[comp.lang.forth] FPGA Forth engines

wmb@MITCH.ENG.SUN.COM (12/06/90)

> I'd also welcome any discussion of creating "generic"
> FORTH engines using FPGA's that WOULD BE affordable
> on singles quantities.

In calculating the cost, don't forget to amortize the up-front
design and software development cost over the expected volume.

Forth can be ported relatively easily compared to many other
languages, but nothing is free (unless it is being subsidized
by somebody or something else).

Also, remember that selling small quantities is expensive in terms of
support cost per unit sold.

Mitch Bradley, wmb@Eng.Sun.COM

cwpjr@cbnewse.att.com (clyde.w.jr.phillips) (12/07/90)

In article <9012061501.AA20109@ucbvax.Berkeley.EDU>, wmb@MITCH.ENG.SUN.COM writes:
> > I'd also welcome any discussion of creating "generic"
> > FORTH engines using FPGA's that WOULD BE affordable
> > on singles quantities.
> 
> In calculating the cost, don't forget to amortize the up-front
> design and software development cost over the expected volume.
> 
> Forth can be ported relatively easily compared to many other
> languages, but nothing is free (unless it is being subsidized
> by somebody or something else).
> 
> Also, remember that selling small quantities is expensive in terms of
> support cost per unit sold.
> 
> Mitch Bradley, wmb@Eng.Sun.COM

Mitch,
	I still think you know an FPGA or simular device is essentially
like a PAL or EPROM, ie

A FORTH engine "design" translated by a FPGA "compiler"
would allow any one of us to purchase the apporpriate commodity FPGA
and with the appropriate FPGA "burner" ( like an eprom burner
but really a glorified PAL programmer ) simply roll your own
generic processor.

Reality may demand 2 or 3 possibly different type of "PALS"
to implement a usable "processor", but that will change.

Since I'm speaking of this as a FIG like project,
ie the FORTH engine Design being PD and generic,
and each individual who wants a thingie gets a copy 
of the design, buys the part and gets it "blown"
there is no heavy cost on any one participant,
once the design work is done.

I *see* this a a real possibility.
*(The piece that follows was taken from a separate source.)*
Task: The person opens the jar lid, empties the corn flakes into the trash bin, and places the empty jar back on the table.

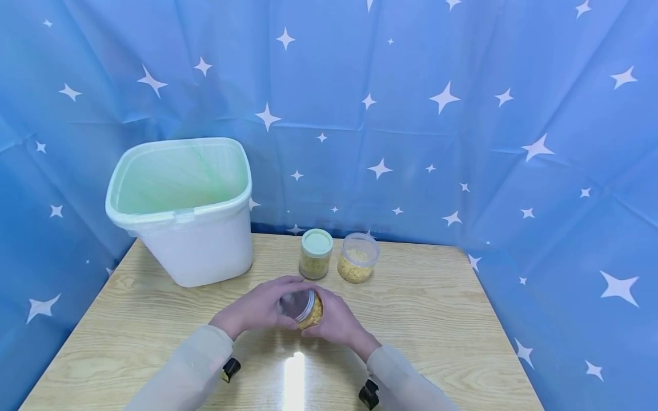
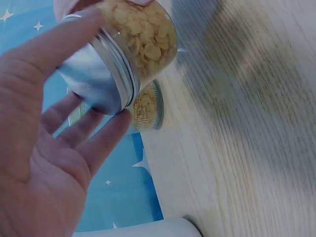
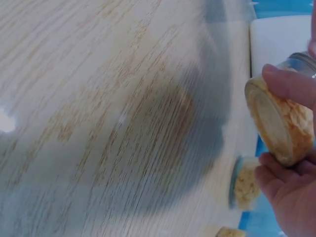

I have for years but
it is seeming more feasable and with the current state of affairs
more desirable.

Do you get my point? I'd like to debate my vision,
not the standard mfg route. ( which you and I agree upon I beleive )

P.S. FPGA's will be amortized over a HUGE market so we would essentially
be riding the couttails of the entire industry.
Also just like FIG I could see Vendors coming along to update
and customize the Design for ASIC purposes and to sell support.

Let me know if you are tuned into this and want to flesh it out.
( Open Invitation One & all )
--Clyde

mef@aplcen.apl.jhu.edu (Marty Fraeman) (12/07/90)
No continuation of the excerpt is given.